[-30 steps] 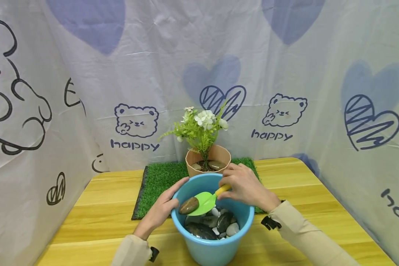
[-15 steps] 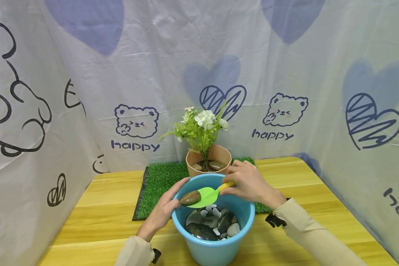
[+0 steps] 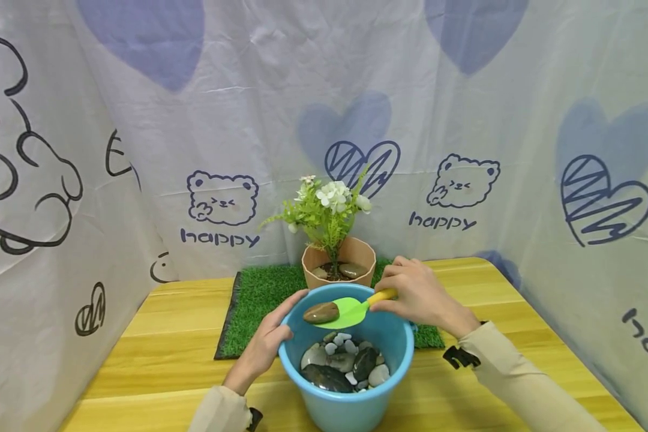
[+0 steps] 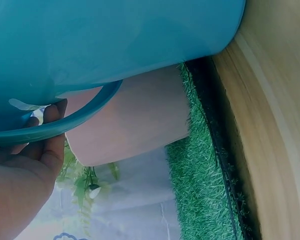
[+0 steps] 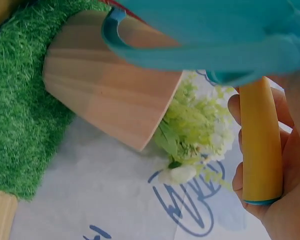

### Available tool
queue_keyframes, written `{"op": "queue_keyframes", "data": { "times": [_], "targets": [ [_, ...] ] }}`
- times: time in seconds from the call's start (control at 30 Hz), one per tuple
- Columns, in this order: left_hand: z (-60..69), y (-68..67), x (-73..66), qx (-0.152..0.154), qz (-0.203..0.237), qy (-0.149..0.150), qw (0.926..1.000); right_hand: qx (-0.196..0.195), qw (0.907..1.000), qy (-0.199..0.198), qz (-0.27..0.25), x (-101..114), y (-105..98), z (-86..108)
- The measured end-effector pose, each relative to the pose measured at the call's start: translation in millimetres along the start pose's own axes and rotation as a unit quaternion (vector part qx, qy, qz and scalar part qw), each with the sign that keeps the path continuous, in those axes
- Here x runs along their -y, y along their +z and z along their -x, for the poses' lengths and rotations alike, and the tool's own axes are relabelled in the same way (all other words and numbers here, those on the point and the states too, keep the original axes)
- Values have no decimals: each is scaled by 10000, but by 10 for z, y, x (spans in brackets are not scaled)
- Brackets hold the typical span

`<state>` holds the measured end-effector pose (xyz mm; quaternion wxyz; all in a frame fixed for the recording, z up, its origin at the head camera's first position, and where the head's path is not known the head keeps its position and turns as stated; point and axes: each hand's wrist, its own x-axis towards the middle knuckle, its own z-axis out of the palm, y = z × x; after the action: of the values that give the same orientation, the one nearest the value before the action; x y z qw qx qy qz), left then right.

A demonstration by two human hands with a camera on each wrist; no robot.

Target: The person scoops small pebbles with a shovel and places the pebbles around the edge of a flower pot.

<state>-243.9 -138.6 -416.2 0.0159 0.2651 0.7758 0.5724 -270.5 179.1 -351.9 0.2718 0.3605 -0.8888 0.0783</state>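
My right hand grips the yellow handle of a small garden trowel with a green blade. A brown stone lies on the blade, above the inside of a blue bucket. At the bucket's left side my left hand holds the rim; the left wrist view shows its fingers around the blue edge. Dark, grey and white stones cover the bucket's bottom.
Just behind the bucket stands a peach plant pot with a white-flowered plant and a few stones in it. The pot is on a green turf mat on the wooden table. Printed cloth hangs around the sides and back.
The trowel with the brown stone has risen and moved right and away, toward the bucket's far rim. My right hand moved right with it. My left hand has stayed at the rim.
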Motion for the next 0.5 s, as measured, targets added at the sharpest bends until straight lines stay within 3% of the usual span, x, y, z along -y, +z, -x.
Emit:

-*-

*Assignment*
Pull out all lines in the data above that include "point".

*Written answer*
- Here x runs along their -y, y along their +z and z along their -x, for the poses' lengths and rotations alike, and the tool's own axes are relabelled in the same way (all other words and numbers here, those on the point and the states too, keep the original axes)
`<state>` holds the measured end-effector pose (xyz mm; quaternion wxyz; all in a frame fixed for the recording, z up, its origin at the head camera's first position, and where the head's path is not known the head keeps its position and turns as stated; point and axes: each hand's wrist, its own x-axis towards the middle knuckle, its own z-axis out of the palm, y = z × x; after the action: of the values that give the same orientation, the one nearest the value before the action; x y z qw qx qy qz), left then right.

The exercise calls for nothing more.